Your task is to write out every line of the data exactly. Drop the pictures.

= Beginning of Section =

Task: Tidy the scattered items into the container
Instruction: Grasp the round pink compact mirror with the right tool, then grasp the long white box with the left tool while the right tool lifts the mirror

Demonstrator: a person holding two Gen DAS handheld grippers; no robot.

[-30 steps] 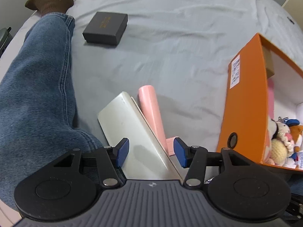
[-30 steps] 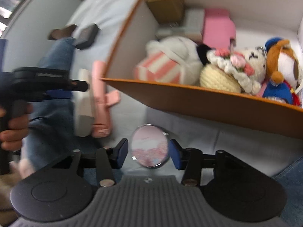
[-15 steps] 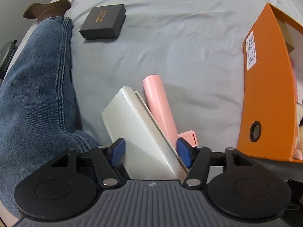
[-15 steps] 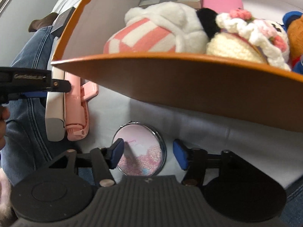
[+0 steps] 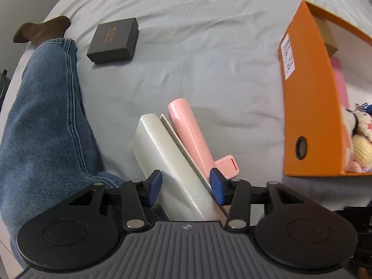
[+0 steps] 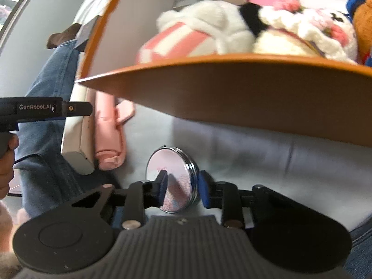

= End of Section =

*Solution for this problem*
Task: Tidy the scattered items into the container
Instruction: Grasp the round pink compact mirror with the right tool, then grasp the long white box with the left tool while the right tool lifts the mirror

Demonstrator: a person holding two Gen DAS handheld grippers; no robot.

[-30 steps] 
[-30 steps] 
[-15 steps] 
[-15 steps] 
[+0 steps] 
[+0 steps] 

That completes the answer.